Wherever you hike, no matter what season or whether it's a short hike or a multi-day trek, be safe and follow the Hiker Responsibility Code (hikesafe.com).You are responsible for yourself, so be prepared:
With knowledge and gear. Become self-reliant by learning about the terrain, conditions, local weather and your equipment before you start.
To share your plans. Tell someone where you are going, the trails you are hiking, when you will return and your emergency plans.
To stay together. When you start as a group, hike as a group, and end as a group. Pace your hike to the slowest person.
To turn back. Weather changes quickly in the mountains. Fatigue and unexpected conditions can also affect your hike. Know your limitations and when to postpone your hike. The mountains will be there another day.
For emergencies. Even if you are headed out for just an hour, an injury, severe weather or a wrong turn could become life threatening. Don’t assume you will be rescued; know how to rescue yourself.

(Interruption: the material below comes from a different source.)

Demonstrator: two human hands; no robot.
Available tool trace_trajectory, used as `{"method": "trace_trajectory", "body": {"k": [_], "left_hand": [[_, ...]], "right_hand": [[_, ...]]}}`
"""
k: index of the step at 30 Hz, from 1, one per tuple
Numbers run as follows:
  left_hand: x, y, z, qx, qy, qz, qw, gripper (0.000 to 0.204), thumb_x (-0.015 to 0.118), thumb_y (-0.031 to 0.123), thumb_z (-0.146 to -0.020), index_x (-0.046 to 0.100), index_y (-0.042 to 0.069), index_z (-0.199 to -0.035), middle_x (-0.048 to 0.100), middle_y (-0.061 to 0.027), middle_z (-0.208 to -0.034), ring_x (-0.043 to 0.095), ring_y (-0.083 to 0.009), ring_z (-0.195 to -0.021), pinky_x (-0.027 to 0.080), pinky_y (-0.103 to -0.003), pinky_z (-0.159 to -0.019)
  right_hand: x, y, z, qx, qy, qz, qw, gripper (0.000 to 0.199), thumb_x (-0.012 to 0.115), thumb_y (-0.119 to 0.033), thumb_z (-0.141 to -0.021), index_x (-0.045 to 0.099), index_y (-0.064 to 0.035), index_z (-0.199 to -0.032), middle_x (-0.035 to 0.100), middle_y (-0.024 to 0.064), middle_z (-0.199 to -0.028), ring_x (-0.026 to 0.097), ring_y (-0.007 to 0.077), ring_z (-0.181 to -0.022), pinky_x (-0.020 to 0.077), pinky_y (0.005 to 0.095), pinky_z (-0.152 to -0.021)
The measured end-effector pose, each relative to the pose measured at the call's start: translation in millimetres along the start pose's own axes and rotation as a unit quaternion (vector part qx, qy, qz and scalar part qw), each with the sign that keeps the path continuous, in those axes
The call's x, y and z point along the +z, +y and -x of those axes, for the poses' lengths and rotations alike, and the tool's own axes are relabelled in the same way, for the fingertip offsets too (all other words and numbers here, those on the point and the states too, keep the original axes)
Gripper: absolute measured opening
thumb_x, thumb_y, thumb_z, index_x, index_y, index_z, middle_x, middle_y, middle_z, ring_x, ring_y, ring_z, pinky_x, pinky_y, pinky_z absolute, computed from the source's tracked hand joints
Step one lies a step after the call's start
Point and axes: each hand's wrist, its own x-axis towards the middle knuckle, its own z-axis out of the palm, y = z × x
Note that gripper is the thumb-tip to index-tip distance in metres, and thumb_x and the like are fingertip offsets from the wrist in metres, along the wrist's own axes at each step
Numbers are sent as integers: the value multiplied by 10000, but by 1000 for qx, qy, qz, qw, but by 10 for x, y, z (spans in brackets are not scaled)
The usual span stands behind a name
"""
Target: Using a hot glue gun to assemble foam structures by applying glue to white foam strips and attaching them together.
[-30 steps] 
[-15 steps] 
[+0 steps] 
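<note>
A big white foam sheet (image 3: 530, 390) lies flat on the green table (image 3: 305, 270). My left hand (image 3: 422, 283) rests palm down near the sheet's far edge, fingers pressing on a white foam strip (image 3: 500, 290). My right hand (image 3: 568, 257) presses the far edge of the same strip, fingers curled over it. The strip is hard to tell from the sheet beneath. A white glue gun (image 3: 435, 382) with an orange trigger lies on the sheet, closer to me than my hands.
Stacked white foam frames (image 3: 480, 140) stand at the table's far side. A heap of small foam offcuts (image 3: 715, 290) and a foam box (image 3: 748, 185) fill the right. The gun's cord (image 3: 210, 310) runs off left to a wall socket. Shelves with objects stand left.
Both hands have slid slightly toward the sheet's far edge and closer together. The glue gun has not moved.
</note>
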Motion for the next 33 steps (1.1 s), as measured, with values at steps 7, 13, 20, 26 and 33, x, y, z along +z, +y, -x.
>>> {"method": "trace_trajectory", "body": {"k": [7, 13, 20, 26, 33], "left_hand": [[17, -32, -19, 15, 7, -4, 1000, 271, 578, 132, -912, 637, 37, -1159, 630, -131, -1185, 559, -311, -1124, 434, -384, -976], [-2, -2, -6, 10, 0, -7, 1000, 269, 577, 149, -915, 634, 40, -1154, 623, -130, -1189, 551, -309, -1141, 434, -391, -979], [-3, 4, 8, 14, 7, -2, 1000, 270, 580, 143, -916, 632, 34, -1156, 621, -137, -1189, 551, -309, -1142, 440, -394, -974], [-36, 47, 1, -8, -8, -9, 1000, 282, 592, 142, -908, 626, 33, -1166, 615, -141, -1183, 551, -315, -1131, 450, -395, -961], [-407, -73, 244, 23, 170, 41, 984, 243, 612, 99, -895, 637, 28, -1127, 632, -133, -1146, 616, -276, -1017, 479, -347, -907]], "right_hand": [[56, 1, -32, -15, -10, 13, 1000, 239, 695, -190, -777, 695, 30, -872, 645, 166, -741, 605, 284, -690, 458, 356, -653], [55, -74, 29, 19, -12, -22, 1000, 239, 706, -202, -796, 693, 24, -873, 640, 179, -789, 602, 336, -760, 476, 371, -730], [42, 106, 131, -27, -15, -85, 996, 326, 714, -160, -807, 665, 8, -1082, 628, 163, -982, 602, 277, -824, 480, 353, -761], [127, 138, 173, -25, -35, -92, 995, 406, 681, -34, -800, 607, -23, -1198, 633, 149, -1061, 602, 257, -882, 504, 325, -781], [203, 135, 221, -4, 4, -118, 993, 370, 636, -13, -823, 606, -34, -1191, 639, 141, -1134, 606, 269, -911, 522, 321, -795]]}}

Over the years, Sandy City has worked at length to create a trail system that accounts for active transportation. In the Spring of 2019, the Trails Master Plan was updated by the Sandy City Bike Committee, nearly doubling the miles of bikeways. But before you hit the trails, here are some things you should know about biking in Sandy:
We envision a city where complete networks of bike lanes, paths, and trails contribute to our livable, healthy communities, allowing everyone to ride regardless of age, ability, or income. Ultimately, this effort is geared towards improving quality of life for residents and visitors with more bike lanes, paths, and trails.
KNOW UTAH BICYCLE LAWS
Utah’s bicycle laws protect bicyclists and encourage safer riding and driving. Understanding the basics of bicycling, the 3-foot law, riding in traffic, whether your bike is street legal, signaling, bike parking, and more is key. Bike Utah works with Utah’s legislators to improve bicycling conditions and the laws that govern our roadways. Know the laws, follow them, set a positive example for other riders and drivers.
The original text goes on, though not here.